EXERCISE
Give again, word for word, each line from the top of the listing through the line that holds "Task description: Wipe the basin".

::: INPUT RECORDS :::

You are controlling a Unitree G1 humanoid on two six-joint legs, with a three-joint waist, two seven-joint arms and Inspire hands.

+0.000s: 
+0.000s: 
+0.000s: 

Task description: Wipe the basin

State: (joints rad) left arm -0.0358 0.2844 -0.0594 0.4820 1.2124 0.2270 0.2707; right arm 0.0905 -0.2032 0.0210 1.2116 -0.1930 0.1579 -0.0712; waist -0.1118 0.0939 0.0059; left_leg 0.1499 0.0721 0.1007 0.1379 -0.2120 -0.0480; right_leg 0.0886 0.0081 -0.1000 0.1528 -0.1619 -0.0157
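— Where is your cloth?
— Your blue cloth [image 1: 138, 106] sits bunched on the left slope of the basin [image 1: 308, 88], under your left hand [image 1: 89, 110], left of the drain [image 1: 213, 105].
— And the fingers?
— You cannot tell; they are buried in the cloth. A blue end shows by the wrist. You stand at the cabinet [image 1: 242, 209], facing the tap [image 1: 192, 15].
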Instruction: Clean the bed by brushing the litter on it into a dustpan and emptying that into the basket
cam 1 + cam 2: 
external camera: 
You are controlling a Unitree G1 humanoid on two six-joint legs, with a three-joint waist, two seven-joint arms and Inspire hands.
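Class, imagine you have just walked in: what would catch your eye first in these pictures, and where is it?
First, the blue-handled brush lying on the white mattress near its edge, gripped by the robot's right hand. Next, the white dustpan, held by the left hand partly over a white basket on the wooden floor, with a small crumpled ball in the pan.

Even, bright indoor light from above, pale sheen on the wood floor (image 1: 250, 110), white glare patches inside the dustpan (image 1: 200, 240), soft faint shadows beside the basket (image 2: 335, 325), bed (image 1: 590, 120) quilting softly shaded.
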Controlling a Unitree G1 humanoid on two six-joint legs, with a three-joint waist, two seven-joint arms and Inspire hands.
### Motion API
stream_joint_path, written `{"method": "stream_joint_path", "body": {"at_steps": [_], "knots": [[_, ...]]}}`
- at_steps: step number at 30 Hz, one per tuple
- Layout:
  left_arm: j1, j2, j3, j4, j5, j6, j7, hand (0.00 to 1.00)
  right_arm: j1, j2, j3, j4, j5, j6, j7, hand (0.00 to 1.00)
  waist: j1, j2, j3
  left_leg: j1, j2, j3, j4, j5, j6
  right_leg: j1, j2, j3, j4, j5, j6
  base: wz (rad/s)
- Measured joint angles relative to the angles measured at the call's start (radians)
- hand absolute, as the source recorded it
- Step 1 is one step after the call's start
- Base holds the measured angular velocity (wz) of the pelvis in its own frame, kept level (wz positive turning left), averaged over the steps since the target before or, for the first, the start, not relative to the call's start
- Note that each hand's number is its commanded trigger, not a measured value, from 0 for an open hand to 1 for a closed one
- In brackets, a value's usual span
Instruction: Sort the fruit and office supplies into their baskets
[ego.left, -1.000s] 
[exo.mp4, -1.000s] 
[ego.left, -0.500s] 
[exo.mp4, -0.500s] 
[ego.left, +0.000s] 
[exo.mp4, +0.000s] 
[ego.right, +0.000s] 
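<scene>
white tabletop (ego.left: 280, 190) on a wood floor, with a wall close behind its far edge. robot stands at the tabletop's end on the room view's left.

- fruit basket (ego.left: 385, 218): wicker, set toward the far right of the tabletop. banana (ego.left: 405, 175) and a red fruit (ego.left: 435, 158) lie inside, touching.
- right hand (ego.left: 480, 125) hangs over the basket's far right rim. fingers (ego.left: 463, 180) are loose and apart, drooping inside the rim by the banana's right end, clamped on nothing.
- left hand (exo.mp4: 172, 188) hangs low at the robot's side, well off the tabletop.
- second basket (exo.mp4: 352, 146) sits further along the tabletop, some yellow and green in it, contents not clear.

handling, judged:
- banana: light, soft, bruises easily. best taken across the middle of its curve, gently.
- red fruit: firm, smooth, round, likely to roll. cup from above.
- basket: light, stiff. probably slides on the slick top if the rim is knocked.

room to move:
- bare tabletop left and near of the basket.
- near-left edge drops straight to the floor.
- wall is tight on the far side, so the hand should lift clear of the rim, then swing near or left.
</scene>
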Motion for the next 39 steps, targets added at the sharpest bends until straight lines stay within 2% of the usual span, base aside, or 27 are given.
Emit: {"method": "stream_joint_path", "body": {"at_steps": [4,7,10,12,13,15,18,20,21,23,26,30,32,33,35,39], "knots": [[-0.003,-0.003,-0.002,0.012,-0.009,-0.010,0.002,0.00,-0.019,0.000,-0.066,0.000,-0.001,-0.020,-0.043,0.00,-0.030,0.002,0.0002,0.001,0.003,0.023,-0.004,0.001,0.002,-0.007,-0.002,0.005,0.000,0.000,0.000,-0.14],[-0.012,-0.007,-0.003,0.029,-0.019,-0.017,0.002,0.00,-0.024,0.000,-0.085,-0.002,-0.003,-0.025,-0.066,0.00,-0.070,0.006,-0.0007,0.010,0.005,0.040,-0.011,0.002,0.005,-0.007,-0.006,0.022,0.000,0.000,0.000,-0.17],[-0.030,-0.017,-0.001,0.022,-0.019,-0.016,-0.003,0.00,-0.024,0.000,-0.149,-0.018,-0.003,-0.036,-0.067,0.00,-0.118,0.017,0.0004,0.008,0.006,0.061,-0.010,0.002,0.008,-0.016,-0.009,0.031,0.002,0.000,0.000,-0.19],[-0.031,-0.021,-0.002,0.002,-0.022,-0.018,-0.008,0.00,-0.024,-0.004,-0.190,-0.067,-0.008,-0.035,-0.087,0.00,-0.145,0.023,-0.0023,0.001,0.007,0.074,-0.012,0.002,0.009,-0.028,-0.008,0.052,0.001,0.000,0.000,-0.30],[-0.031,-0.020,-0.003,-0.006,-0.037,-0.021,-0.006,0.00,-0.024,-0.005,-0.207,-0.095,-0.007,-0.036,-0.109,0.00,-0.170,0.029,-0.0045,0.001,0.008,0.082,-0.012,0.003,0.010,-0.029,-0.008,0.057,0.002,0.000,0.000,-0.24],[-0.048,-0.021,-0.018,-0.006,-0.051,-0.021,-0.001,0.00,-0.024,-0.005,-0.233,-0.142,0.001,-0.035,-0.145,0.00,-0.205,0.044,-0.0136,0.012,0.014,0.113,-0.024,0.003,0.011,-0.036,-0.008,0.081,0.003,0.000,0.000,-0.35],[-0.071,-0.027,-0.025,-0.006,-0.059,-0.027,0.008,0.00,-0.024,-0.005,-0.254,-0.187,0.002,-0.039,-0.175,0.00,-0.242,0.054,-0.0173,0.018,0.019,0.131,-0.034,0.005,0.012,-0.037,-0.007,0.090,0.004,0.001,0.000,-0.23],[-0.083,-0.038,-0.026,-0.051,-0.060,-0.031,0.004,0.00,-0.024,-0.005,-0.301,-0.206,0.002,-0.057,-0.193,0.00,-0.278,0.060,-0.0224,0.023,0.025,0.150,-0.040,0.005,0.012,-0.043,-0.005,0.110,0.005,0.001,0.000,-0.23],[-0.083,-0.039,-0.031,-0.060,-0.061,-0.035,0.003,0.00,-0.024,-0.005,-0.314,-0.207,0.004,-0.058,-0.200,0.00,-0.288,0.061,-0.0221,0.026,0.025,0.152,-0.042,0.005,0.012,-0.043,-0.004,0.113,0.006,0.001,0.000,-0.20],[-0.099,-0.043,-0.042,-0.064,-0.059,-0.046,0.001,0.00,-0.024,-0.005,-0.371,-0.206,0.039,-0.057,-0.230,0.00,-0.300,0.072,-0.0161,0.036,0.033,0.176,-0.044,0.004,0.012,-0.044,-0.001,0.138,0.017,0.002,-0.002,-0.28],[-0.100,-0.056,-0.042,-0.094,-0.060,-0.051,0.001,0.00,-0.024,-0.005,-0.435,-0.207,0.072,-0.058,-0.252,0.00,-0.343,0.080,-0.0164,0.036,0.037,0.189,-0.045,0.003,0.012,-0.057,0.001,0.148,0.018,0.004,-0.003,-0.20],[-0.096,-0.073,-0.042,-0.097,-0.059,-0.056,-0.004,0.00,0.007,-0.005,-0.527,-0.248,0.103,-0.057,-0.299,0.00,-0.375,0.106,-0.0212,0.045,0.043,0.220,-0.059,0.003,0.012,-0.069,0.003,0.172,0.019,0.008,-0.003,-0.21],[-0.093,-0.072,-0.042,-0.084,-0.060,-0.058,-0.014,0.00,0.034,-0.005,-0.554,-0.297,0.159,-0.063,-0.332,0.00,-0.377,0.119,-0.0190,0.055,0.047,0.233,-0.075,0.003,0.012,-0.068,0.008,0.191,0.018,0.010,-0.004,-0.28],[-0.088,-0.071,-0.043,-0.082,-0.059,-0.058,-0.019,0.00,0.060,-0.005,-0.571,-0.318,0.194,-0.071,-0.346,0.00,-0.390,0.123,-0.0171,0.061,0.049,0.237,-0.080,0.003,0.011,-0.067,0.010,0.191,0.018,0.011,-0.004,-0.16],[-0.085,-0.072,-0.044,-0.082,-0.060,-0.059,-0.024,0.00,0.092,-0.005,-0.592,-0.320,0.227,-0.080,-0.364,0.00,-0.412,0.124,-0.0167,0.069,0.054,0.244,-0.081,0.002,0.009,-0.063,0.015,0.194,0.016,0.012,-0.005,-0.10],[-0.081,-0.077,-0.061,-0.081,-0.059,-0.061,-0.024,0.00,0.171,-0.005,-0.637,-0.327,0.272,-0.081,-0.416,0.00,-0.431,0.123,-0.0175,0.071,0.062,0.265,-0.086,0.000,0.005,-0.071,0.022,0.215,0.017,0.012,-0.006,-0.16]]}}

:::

TASK RESULT
You are controlling a Unitree G1 humanoid on two six-joint legs, with a three-joint waist, two seven-joint arms and Inspire hands.

+0.000s: 
+0.000s: 
+0.000s: 

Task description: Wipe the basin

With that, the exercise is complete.